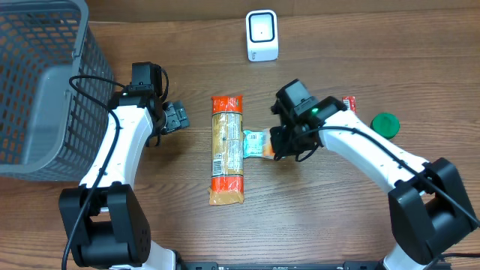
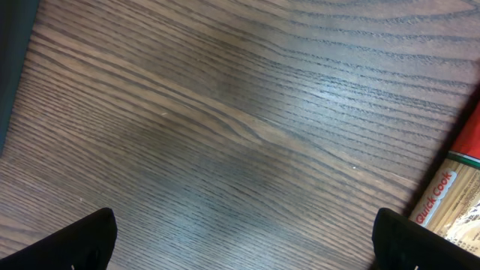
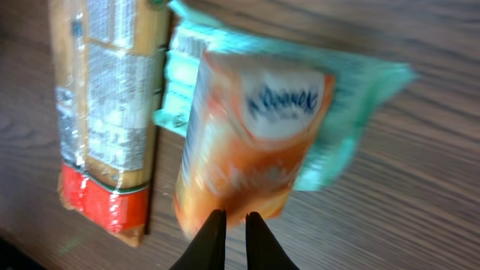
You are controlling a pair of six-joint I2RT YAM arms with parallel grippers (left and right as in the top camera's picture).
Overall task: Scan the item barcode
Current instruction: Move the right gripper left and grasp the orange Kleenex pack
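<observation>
The item is a soft orange and teal packet [image 1: 257, 144] lying just right of a long pasta pack [image 1: 227, 148]. In the right wrist view the packet [image 3: 247, 142] looks blurred, with its orange end toward the fingers. My right gripper [image 1: 279, 152] [image 3: 232, 217] sits at the packet's right end, its jaws almost together on the thin orange edge. A white scanner [image 1: 262, 35] stands upright at the back of the table. My left gripper [image 1: 178, 118] [image 2: 244, 236] hangs wide open over bare wood left of the pasta pack, holding nothing.
A grey wire basket [image 1: 45, 90] fills the far left. A green round lid [image 1: 385, 124] and a small red packet [image 1: 349, 103] lie to the right of my right arm. The pasta pack's corner [image 2: 457, 202] shows at the right edge of the left wrist view.
</observation>
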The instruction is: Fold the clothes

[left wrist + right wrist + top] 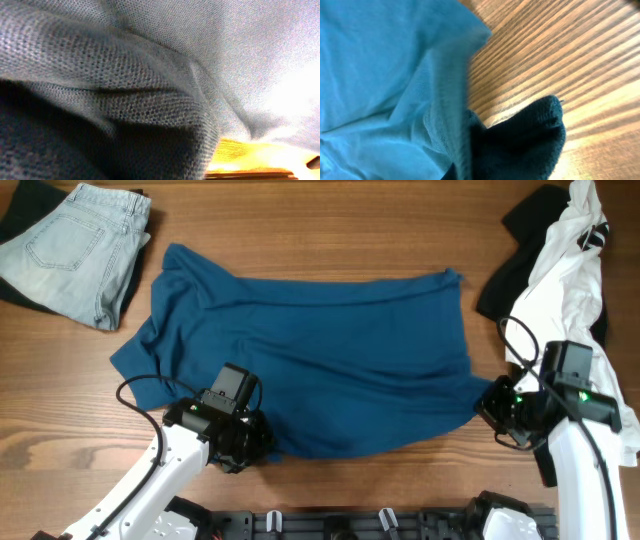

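At the far left of the wooden table (330, 225) lay folded pale jeans (75, 250); nearer, the left gripper (240, 448) sat clamped tight on the near-left hem of the teal shirt (330, 360), whose weave filled its wrist camera. The shirt lay spread and wrinkled across the middle of the table, its far-left corner near the jeans; at its near-right corner the right gripper (494, 406) was pinched closed on a bunched fold of the cloth; a white garment (565, 270) over black cloth lay at the far right.
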`<state>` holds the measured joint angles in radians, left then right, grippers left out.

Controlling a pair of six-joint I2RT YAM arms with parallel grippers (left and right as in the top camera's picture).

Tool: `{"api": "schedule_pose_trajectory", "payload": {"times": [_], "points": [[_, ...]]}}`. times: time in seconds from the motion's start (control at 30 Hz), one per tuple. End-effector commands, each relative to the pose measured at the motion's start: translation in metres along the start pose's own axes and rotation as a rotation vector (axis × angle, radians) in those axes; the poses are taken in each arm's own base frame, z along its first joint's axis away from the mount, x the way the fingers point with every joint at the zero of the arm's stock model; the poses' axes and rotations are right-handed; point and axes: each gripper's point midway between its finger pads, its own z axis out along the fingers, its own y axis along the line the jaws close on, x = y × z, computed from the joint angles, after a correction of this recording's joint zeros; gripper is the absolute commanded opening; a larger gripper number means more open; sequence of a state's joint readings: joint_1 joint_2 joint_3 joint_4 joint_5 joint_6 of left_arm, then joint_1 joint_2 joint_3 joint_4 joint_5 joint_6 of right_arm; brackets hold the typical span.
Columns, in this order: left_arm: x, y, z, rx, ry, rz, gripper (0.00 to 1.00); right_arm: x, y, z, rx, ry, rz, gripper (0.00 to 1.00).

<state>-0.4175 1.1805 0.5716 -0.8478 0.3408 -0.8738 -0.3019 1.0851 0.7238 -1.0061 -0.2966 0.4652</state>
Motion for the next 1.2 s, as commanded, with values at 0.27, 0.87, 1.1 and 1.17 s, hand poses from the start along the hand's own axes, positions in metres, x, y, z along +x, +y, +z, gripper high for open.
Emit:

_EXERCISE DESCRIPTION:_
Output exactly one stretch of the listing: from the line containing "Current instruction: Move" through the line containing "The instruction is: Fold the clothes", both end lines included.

_RESPONSE TO THIS EXERCISE:_
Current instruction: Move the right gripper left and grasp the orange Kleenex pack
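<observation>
The item is a soft orange and teal packet [image 1: 257, 144] lying just right of a long pasta pack [image 1: 227, 148]. In the right wrist view the packet [image 3: 247, 142] looks blurred, with its orange end toward the fingers. My right gripper [image 1: 279, 152] [image 3: 232, 217] sits at the packet's right end, its jaws almost together on the thin orange edge. A white scanner [image 1: 262, 35] stands upright at the back of the table. My left gripper [image 1: 178, 118] [image 2: 244, 236] hangs wide open over bare wood left of the pasta pack, holding nothing.
A grey wire basket [image 1: 45, 90] fills the far left. A green round lid [image 1: 385, 124] and a small red packet [image 1: 349, 103] lie to the right of my right arm. The pasta pack's corner [image 2: 457, 202] shows at the right edge of the left wrist view.
</observation>
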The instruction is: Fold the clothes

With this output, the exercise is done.